Prove tecniche di regime
Pisa: 2 arresti per "propaganda sovversiva"

I "reati di opinione" non sono solo quelli che vengono commessi da una persona (o da un gruppo) che esprime un pensiero divergente rispetto a quello della maggioranza della popolazione, ma anche un comodo strumento che il potere adopera da sempre nel modo che più fa comodo.

Nel programma dei "cento giorni" del Governo in carica c'era, tra le tante, la promessa dell'abolizione di questo genere di reati e, in più occasioni, l'attuale Ministro della Giustizia, il leghista Castelli, ha ribadito la sua ferma intenzione di procedere in tale direzione cancellando norme che risalgono ai tempi del regime fascista.

"Mentre è quasi pronto il ddl per "ridefinire" i reati d'opinione che, afferma il ministro, "sono ormai usciti dal comune sentire dei cittadini". (Avvenire on-line, 25/7/2001)

"soltanto riferendosi ai reati di opinione è stato possibile individuarne una ventina che si potrebbero depenalizzare." (Senato. Quinto Resoconto stenografico delle comunicazioni del ministro della giustizia sulle linee programmatiche del suo dicastero, seduta di venerdì 3 agosto 2001)

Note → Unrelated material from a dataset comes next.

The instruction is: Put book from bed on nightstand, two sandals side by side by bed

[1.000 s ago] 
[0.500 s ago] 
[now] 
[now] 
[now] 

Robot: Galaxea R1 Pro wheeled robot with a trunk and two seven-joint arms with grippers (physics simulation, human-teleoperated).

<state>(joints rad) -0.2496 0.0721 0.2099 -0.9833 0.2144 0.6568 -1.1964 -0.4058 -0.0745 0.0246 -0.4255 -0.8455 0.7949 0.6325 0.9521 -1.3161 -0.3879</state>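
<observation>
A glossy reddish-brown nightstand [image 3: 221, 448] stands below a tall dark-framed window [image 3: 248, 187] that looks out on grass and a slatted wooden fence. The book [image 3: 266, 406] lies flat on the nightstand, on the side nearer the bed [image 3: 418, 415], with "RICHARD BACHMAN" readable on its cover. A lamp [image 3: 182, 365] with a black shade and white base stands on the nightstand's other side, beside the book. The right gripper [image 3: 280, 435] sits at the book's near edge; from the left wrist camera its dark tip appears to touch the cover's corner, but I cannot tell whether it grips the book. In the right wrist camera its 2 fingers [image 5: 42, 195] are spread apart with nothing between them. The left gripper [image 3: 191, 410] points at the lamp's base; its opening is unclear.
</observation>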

Salerno. Il Ministro dal palco della Lega. "State tranquilli, perché stiamo lavorando per abolire i reati d'opinione dal nostro codice penale". (Il Mattino on-line, 4/3/2002)

La realtà dei fatti però è decisamente diversa.

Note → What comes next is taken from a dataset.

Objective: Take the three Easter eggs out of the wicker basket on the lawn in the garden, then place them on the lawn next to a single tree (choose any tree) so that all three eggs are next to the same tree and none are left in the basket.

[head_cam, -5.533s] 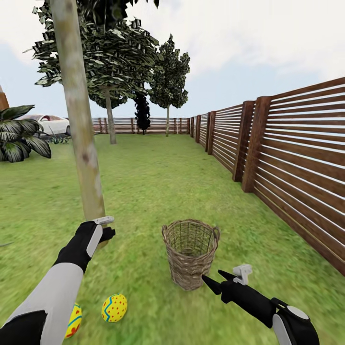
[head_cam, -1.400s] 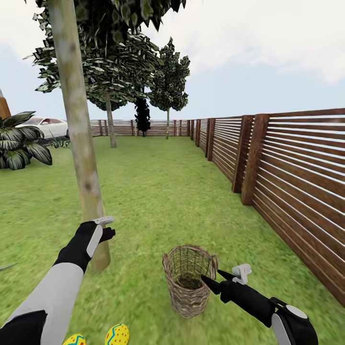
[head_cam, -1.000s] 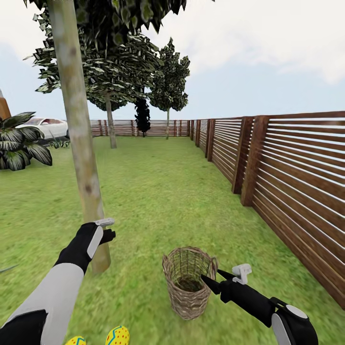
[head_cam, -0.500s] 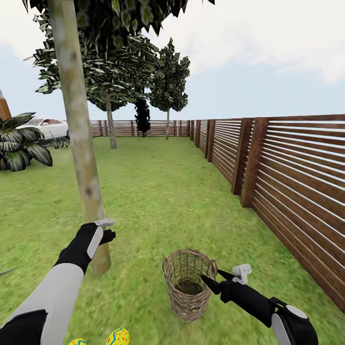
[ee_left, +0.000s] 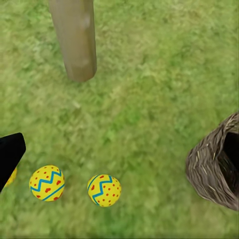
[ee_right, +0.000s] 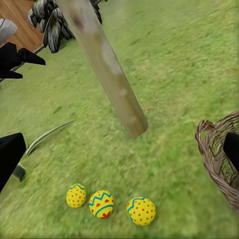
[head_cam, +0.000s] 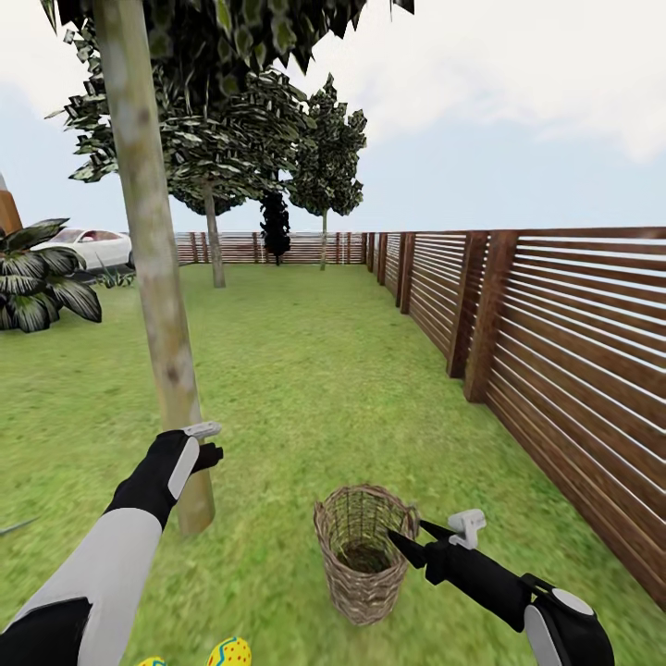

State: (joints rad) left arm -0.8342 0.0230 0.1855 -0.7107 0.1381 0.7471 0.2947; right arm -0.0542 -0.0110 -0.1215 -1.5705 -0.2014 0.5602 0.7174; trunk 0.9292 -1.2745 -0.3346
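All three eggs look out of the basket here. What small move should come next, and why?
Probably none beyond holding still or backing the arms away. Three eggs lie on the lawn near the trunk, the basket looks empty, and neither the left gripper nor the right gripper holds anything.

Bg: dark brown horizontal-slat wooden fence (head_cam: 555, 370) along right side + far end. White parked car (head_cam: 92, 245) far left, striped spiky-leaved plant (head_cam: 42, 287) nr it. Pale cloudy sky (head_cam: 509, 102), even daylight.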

A Pisa qualche settimana fa erano scattate tre denunce per un volantino sull'omicidio Biagi dal titolo "È morto un bastardo". Poi, la sera di lunedì 15 aprile, alla vigilia dello sciopero generale, sono stati arrestati due studenti colti "sul fatto" mentre affiggevano un volantino di solidarietà con i denunciati. Il suo contenuto, secondo quanto si apprende dalla stampa locale, ha fatto scattare l'accusa di "propaganda sovversiva" (da uno a cinque anni di carcere); uno dei più tipici reati di opinione creati apposta nel secolo scorso per colpire la propaganda dei gruppi comunisti ed anarchici e rimasto immutato nel Codice Penale italiano anche dopo la sconfitta del nazifascismo.

Giovedì 18 i due studenti sono stati messi agli arresti domiciliari e venerdì 19 il Giudice per le indagini preliminari ha confermato gli arresti imponendogli l'obbligo della firma due volte al giorno a giorni alterni.

Che l'episodio in questione sia accaduto a Pisa non è un caso. Negli ultimi tempi - a più riprese - la stampa cittadina non ha perso occasione per collegare anche i più piccoli avvenimenti di cronaca locale ai pericoli di un risorgere della "emergenza terrorismo". E gli effetti di questa campagna si vedono tutti: il centro storico è pattugliato giorno e notte da un numero inverosimile, per una città di provincia, di uomini in divisa appartenenti alle diverse forze del disordine statale e, da molte parti, si sono già levate le richieste di riempire le strade e le piazze di telecamere.

Intanto, i commercianti si lamentano continuamente per la "concorrenza" dei poveri banchetti degli immigrati e i benpensanti strillano come aquile ogni volta che compare una scritta su un muro.

Che, nel terzo millennio, nell'era della comunicazione globale, due persone possano essere arrestate solo per aver espresso delle opinioni - per quanto disgustose possano essere - è un fatto che non accade (per fortuna!) tutti i giorni ma dovrebbe risultare di una inaccettabile gravità anche per coloro che credono che la libertà di espressione venga pienamente garantita dall'articolo 21 della Costituzione.

Essere a favore della libertà di espressione non significa essere costretti a difendere a tutti i costi idee che magari non ci appartengono, ma vuol dire ribadire con forza il diritto di non essere arrestati e magari processati e condannati per aver espresso una opinione, un diritto che non è solo dei due studenti incarcerati a Pisa ma anche nostro.